[Task goal] The line containing "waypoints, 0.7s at" marks the end; copy exactly all lines from the start of the material up to and including it.

[Supplied material]
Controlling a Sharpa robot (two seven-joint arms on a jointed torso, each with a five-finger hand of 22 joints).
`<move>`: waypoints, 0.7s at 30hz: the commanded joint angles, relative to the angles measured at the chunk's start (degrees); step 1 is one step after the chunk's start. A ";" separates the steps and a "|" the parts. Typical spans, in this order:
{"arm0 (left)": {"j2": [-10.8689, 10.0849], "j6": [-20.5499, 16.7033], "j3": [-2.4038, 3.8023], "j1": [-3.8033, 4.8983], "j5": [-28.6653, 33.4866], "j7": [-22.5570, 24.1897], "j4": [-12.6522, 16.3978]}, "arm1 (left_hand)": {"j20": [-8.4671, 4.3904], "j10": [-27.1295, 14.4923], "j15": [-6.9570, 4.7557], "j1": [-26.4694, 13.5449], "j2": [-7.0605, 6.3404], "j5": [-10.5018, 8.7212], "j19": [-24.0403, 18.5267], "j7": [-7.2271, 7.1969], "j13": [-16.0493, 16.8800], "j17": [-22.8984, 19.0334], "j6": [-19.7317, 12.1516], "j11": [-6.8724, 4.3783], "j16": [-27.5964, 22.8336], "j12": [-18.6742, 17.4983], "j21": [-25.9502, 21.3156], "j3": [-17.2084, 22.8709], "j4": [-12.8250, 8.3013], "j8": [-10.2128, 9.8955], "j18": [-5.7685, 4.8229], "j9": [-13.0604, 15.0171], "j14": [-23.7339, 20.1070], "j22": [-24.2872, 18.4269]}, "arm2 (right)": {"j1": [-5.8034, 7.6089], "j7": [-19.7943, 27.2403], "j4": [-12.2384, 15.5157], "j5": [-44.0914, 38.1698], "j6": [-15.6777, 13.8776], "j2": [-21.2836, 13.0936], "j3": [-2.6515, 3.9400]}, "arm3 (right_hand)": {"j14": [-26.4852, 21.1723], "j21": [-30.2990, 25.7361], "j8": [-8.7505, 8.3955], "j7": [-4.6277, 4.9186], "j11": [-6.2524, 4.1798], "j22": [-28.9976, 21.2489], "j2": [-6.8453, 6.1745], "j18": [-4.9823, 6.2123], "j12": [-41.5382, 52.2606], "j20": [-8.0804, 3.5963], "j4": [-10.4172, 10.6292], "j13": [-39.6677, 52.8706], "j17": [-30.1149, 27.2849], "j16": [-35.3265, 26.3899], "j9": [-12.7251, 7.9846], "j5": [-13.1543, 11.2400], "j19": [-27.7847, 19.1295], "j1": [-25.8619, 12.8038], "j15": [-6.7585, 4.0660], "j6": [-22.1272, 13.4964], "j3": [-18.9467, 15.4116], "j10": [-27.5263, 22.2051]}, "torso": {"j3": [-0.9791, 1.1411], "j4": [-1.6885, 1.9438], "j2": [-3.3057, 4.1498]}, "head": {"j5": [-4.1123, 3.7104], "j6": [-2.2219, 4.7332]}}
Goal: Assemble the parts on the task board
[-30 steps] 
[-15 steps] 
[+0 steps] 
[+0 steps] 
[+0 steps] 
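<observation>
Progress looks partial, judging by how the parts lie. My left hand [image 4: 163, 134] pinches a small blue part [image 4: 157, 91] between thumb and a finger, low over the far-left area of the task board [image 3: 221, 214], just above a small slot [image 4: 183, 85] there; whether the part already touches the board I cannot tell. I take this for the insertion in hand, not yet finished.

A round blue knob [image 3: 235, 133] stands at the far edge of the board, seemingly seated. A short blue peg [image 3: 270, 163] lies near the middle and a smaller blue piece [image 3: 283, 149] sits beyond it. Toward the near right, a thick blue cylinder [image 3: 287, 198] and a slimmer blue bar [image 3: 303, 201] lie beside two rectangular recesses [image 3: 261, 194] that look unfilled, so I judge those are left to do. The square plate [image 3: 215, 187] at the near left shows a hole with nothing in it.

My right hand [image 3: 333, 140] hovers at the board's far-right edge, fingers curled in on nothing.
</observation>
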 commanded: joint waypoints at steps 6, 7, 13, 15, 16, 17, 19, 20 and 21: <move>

[Answer for this exercise]
Controlling a Sharpa robot (two seven-joint arms on a jointed torso, each with a five-finger hand of 22 joints).
`<move>`: waypoints, 0.7s at 30hz: the commanded joint angles, relative to the angles measured at the chunk's start (degrees); step 1 is one step after the chunk's start. A ";" separates the steps and a "|" the parts. Typical spans, in this order:

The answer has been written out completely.